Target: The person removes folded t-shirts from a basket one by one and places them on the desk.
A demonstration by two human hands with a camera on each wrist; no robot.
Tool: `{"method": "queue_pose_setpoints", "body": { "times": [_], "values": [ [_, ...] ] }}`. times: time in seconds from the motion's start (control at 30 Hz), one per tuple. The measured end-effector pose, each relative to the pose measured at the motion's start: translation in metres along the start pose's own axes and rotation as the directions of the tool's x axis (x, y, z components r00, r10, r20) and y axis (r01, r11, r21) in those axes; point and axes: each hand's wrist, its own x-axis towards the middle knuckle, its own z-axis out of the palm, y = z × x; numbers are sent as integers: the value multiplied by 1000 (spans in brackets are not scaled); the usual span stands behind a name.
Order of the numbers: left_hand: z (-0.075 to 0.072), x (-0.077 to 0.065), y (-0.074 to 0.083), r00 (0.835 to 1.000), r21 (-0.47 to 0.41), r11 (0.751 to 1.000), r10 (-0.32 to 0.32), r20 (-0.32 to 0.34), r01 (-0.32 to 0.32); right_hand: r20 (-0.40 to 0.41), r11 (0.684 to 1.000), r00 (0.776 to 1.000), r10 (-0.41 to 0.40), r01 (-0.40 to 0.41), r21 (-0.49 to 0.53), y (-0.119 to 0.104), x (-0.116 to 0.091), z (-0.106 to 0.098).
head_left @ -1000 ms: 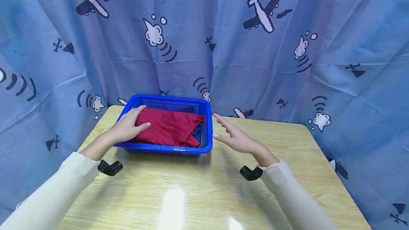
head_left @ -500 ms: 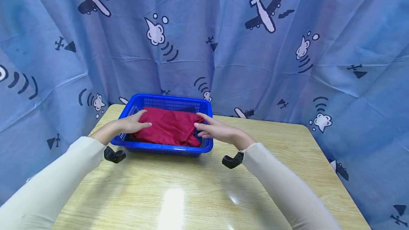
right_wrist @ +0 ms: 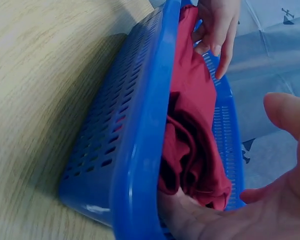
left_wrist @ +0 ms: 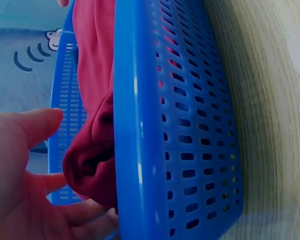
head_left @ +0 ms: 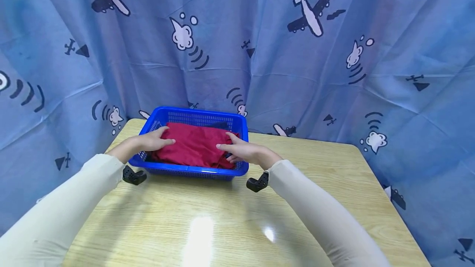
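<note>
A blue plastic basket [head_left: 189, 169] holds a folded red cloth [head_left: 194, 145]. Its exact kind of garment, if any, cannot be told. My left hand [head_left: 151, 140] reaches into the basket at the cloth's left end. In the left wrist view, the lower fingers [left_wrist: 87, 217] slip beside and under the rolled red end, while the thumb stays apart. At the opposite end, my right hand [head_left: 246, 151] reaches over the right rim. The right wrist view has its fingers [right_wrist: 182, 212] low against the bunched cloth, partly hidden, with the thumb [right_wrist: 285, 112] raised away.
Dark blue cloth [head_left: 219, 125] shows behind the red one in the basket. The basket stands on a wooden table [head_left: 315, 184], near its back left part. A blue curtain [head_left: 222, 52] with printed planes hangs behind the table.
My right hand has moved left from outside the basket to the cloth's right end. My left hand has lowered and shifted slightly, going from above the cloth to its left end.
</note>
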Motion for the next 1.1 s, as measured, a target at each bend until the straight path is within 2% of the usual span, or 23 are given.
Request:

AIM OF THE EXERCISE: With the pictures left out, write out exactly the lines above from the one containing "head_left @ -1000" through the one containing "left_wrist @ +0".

FINISHED EXERCISE:
head_left @ -1000 ms: 
head_left @ -500 ms: 
right_wrist @ +0 ms: 
left_wrist @ +0 ms: 

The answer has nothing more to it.